### [To do]
The answer should be an exact repeat of the stretch of material below from the line containing "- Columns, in" through the line containing "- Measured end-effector".

•••

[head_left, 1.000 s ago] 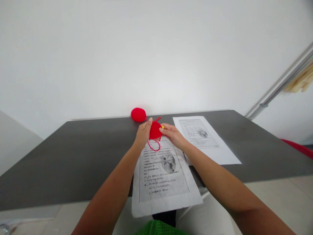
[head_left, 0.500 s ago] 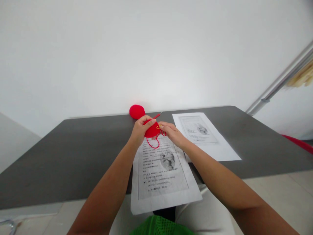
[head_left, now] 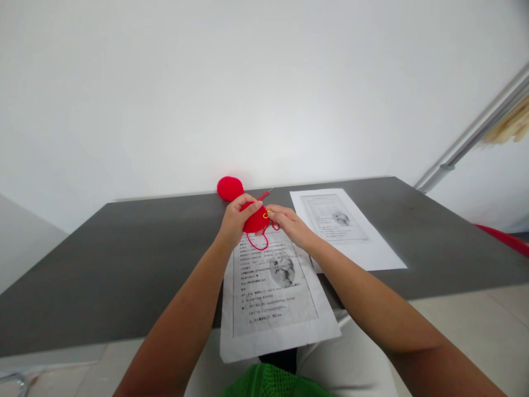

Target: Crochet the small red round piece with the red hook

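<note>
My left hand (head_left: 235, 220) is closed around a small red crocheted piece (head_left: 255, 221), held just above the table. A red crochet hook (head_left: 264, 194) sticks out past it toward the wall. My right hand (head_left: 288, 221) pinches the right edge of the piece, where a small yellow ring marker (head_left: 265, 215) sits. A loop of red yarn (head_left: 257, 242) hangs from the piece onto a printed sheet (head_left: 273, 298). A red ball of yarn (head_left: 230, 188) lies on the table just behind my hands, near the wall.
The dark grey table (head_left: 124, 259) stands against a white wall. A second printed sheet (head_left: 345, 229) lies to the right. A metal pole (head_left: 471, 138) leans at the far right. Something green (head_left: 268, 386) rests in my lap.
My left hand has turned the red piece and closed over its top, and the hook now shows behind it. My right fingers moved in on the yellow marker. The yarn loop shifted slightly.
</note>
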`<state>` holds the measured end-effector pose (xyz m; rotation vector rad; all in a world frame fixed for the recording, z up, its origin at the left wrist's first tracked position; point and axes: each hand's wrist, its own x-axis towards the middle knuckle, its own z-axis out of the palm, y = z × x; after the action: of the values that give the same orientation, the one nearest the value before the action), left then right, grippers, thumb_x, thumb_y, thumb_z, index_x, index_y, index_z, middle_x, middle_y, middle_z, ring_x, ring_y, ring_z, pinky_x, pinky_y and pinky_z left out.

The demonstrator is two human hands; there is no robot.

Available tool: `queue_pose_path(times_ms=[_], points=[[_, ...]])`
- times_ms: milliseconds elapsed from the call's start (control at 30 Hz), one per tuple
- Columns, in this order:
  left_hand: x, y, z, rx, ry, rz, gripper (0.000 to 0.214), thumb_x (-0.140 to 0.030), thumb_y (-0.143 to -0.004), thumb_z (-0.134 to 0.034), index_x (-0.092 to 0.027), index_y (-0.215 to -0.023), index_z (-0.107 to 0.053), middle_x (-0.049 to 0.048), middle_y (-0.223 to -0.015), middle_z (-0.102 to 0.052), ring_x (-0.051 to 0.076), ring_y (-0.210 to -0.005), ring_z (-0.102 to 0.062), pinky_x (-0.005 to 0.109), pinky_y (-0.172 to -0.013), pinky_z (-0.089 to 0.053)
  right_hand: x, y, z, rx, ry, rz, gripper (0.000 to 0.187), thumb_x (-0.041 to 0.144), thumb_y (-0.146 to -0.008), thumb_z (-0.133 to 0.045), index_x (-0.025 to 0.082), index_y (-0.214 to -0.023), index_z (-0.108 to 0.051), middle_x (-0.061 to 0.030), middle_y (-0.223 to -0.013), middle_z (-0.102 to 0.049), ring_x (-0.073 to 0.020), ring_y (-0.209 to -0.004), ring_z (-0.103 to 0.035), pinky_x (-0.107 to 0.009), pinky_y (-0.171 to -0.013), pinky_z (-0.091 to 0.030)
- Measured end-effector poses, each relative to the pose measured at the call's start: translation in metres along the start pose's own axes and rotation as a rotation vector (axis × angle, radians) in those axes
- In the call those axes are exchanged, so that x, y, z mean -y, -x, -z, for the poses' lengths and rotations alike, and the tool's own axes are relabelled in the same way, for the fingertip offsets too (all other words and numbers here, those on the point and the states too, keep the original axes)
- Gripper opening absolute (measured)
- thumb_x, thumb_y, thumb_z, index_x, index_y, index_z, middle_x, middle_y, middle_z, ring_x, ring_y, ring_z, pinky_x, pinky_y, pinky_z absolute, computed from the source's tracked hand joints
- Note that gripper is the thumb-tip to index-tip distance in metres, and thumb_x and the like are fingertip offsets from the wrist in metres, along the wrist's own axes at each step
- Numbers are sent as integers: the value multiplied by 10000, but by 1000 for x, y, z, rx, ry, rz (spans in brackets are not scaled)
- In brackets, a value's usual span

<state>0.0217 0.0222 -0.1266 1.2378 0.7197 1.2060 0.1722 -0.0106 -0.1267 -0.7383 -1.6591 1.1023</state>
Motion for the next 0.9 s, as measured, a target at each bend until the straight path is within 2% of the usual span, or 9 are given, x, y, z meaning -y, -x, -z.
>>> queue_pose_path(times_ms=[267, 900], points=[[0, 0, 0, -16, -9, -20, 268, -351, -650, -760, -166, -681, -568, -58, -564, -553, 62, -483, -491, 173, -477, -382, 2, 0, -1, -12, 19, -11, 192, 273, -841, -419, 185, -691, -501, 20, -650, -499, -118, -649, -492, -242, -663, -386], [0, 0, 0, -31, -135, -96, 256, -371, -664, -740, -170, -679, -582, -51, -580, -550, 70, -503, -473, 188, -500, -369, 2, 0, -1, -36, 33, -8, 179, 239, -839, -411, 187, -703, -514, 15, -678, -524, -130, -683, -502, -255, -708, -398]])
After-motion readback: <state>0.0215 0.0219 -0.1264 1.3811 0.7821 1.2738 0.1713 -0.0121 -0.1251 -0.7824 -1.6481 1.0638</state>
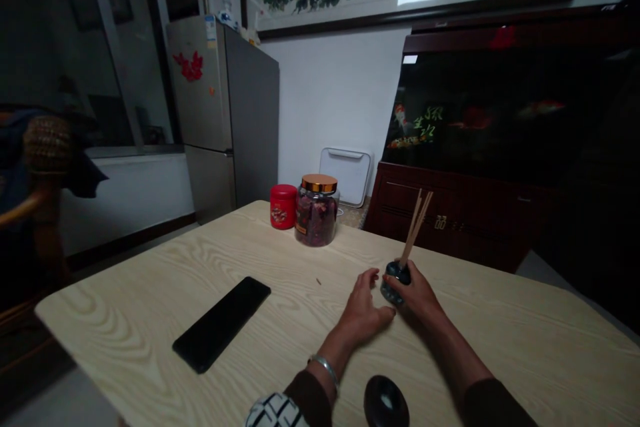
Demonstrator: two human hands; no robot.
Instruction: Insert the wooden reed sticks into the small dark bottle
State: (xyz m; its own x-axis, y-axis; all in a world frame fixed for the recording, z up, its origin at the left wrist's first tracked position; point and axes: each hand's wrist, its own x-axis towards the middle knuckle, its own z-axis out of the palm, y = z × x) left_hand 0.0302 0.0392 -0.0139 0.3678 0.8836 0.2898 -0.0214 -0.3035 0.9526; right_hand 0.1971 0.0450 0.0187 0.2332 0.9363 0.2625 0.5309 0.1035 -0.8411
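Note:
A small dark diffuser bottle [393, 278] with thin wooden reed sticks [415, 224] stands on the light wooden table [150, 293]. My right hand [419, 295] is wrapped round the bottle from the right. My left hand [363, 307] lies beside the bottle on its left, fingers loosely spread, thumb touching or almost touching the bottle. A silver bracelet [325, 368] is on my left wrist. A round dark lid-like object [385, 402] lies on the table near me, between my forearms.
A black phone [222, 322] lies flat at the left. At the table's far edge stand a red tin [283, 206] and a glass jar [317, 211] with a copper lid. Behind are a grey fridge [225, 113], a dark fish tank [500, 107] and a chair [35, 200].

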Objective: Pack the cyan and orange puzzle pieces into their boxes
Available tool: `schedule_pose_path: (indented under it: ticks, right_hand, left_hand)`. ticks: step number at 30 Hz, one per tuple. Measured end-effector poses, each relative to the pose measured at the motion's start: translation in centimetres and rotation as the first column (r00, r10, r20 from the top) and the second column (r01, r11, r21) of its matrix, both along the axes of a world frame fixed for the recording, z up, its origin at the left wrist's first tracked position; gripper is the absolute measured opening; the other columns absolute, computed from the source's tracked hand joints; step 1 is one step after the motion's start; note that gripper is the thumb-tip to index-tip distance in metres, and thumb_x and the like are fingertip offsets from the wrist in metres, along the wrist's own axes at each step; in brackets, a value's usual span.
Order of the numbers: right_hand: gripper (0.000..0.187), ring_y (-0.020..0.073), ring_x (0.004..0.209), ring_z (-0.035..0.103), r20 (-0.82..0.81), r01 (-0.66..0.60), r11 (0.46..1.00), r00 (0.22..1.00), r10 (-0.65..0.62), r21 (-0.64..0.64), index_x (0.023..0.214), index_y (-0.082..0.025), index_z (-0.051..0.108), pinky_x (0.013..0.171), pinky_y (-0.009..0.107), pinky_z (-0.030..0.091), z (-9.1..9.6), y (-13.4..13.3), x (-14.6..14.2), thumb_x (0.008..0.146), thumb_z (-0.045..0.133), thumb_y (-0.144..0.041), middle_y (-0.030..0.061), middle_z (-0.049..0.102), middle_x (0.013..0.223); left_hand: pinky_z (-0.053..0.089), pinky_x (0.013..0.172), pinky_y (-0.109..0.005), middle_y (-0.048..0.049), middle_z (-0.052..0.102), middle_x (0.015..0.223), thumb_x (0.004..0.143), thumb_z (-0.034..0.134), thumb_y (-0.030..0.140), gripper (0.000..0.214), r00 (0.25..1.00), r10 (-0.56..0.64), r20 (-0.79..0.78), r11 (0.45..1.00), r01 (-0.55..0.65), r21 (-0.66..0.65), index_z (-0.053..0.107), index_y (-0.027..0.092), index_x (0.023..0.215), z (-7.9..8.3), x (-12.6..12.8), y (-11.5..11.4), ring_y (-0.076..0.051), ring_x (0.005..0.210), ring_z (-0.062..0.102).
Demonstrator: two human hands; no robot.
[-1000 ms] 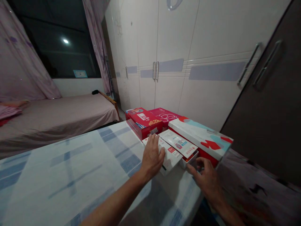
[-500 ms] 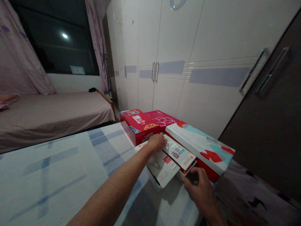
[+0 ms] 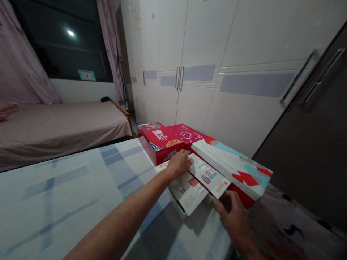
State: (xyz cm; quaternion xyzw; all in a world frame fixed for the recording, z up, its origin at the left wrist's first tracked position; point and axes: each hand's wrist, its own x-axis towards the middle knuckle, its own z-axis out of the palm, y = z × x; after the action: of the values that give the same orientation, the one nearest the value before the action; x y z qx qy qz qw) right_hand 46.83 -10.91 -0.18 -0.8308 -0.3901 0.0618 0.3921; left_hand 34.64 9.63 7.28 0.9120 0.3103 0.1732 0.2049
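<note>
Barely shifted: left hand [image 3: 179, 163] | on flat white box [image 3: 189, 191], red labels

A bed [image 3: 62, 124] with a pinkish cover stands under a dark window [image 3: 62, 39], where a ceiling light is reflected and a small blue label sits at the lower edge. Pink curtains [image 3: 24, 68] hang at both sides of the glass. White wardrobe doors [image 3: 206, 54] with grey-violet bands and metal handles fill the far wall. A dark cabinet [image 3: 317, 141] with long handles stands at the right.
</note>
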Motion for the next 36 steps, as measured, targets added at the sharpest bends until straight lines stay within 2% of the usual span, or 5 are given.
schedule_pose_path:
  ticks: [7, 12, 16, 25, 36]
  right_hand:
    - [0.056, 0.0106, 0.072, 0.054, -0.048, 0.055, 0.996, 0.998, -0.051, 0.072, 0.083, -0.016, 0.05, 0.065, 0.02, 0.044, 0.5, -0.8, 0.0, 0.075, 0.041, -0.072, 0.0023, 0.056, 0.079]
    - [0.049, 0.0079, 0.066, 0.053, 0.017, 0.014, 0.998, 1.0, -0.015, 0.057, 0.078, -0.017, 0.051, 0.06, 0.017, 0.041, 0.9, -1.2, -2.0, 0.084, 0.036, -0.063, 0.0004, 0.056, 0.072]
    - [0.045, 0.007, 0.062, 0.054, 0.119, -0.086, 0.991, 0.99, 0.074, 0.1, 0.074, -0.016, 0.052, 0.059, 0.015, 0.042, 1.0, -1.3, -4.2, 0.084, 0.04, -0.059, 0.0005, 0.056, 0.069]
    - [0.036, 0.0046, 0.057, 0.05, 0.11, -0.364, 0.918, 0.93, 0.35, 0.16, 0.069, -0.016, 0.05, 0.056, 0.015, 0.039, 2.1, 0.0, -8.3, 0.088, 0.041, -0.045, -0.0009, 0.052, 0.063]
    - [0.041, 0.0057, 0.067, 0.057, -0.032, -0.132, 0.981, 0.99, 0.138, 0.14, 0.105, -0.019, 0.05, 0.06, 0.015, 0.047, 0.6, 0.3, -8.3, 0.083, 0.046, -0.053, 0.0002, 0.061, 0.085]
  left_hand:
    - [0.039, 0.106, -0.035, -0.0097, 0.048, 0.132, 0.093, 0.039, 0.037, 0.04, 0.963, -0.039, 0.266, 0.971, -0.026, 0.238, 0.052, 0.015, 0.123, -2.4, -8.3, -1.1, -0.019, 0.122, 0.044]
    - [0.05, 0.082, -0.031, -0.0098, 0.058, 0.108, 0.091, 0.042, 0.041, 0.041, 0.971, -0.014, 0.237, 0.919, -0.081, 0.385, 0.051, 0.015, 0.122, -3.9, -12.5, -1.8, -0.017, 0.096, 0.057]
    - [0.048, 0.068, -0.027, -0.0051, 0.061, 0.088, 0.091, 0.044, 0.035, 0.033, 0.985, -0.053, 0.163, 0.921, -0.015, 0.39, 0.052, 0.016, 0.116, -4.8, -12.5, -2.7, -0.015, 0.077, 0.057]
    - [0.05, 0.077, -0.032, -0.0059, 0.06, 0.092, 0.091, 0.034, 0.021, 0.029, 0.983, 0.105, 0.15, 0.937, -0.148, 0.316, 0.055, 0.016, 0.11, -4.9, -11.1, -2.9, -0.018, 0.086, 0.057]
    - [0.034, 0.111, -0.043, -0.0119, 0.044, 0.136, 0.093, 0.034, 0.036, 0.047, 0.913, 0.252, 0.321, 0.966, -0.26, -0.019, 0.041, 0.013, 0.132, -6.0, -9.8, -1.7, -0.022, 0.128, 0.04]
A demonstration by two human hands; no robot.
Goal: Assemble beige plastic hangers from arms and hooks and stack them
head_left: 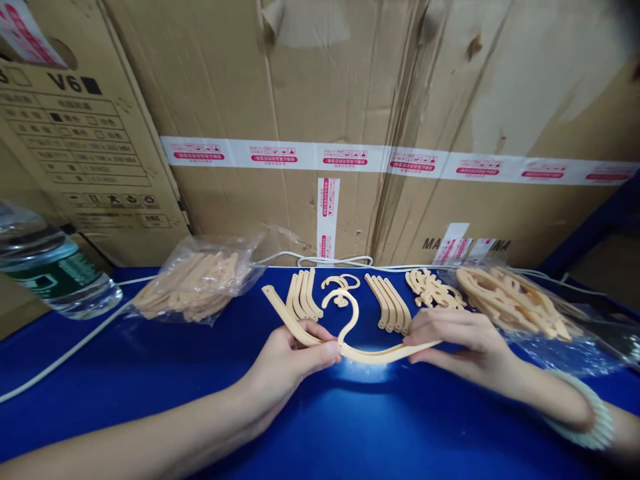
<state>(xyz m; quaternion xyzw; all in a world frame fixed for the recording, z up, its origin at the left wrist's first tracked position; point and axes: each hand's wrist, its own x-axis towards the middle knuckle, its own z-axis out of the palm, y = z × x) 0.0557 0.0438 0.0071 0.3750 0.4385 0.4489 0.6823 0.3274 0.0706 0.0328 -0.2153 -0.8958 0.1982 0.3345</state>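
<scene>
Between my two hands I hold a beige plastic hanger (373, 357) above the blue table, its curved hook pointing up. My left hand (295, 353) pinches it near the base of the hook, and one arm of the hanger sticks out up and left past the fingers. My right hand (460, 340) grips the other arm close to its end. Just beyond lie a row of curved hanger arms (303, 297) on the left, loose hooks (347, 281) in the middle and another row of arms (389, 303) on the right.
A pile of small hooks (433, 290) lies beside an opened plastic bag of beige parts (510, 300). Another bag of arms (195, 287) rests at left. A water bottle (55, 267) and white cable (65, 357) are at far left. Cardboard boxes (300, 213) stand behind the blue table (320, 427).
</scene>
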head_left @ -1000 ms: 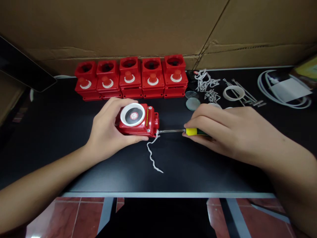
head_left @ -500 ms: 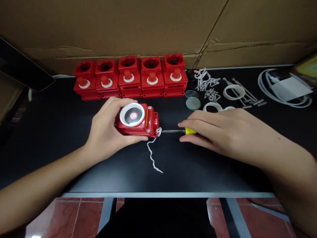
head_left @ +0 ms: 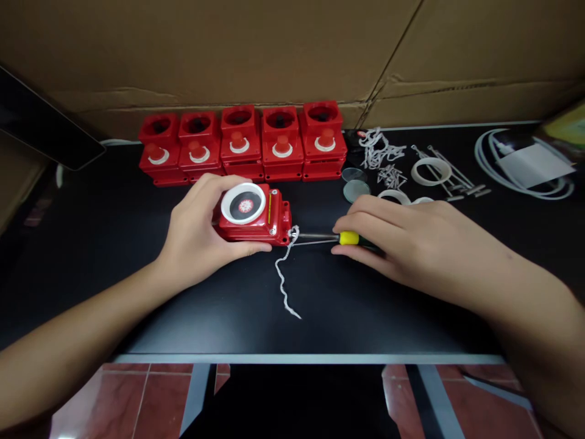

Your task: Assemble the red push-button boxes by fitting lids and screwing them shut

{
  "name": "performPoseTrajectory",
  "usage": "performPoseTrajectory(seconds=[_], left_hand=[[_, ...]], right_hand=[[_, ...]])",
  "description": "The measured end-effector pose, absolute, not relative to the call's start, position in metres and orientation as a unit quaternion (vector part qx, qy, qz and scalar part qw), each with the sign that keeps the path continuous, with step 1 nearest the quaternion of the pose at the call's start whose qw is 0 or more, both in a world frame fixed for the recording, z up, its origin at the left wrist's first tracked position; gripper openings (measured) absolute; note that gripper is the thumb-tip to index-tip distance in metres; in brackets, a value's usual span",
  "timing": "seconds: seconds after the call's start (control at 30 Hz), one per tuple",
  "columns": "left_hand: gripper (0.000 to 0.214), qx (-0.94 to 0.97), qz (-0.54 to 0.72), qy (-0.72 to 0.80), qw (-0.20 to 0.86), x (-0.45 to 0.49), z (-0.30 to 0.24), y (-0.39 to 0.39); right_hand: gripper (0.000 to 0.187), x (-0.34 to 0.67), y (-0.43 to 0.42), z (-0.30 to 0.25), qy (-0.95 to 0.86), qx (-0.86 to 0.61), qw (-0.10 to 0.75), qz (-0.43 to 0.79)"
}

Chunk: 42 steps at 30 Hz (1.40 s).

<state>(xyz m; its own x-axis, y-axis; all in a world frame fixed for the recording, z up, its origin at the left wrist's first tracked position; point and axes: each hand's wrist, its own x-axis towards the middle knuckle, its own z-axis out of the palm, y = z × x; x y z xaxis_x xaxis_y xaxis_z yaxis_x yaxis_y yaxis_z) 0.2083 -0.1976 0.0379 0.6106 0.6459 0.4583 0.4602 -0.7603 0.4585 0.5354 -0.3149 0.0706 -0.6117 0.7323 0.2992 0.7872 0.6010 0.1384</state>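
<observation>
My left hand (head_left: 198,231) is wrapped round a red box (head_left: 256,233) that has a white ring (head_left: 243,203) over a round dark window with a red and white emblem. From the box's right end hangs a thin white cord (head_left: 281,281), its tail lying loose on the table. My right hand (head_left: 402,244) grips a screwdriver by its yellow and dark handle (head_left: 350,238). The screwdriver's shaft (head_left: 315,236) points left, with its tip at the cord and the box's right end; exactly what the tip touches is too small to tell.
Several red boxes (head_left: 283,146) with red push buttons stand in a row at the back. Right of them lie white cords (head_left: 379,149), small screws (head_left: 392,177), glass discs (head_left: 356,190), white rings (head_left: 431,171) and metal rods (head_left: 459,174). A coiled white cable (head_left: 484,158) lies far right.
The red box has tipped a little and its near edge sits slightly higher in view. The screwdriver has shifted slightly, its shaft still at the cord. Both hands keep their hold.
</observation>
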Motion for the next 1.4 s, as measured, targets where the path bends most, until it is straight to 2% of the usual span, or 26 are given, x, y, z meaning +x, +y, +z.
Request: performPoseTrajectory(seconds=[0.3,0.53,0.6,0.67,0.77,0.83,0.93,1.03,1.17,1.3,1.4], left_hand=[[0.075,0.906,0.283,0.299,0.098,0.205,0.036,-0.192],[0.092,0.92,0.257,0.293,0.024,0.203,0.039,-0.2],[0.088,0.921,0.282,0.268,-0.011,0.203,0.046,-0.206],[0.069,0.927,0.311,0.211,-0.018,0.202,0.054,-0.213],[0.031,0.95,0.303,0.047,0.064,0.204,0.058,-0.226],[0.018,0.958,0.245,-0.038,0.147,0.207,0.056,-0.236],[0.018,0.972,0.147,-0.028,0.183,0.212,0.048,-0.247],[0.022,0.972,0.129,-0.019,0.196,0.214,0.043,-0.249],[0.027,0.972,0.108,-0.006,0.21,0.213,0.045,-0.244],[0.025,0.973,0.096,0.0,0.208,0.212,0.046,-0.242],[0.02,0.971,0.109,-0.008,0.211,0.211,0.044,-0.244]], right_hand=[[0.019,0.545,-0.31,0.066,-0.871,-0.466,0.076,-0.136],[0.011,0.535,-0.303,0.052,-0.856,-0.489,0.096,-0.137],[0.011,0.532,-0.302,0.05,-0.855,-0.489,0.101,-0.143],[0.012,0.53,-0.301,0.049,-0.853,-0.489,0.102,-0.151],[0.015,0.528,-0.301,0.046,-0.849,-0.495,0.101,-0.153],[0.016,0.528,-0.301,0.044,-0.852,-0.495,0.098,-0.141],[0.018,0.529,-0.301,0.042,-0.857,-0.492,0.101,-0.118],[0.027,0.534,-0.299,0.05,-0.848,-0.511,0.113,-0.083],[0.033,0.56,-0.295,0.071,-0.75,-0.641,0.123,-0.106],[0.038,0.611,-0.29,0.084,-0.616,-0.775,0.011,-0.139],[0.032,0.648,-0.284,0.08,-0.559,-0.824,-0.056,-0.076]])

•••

### [Task output]
- Columns, in this order:
  left_hand: x, y, z, rx, ry, rz, gripper (0.000 to 0.214), thumb_x (-0.140 to 0.030), thumb_y (-0.143 to -0.004), thumb_z (-0.134 to 0.034), index_x (-0.092 to 0.027), index_y (-0.215 to -0.023), index_z (-0.107 to 0.053), middle_x (-0.049 to 0.048), middle_y (-0.223 to -0.015), middle_z (-0.102 to 0.052), ring_x (-0.051 to 0.076), ring_y (-0.210 to -0.005), ring_z (-0.102 to 0.062), pinky_x (-0.005 to 0.109), pinky_y (-0.172 to -0.013), pinky_z (-0.089 to 0.053)
  right_hand: x, y, z, rx, ry, rz, gripper (0.000 to 0.187), thumb_x (-0.041 to 0.144), thumb_y (-0.146 to -0.008), thumb_z (-0.133 to 0.045), index_x (-0.025 to 0.082), index_y (-0.214 to -0.023), index_z (-0.108 to 0.051), middle_x (-0.061 to 0.030), middle_y (-0.223 to -0.013), middle_z (-0.102 to 0.049), ring_x (-0.073 to 0.020), ring_y (-0.209 to -0.004), ring_z (-0.103 to 0.035), pinky_x (-0.107 to 0.009), pinky_y (-0.171 to -0.013), pinky_z (-0.091 to 0.030)
- Measured end-effector poses, each relative to the pose measured at the call's start: translation in metres along the start pose's own axes and rotation as a rotation vector (axis × angle, radians) in those axes

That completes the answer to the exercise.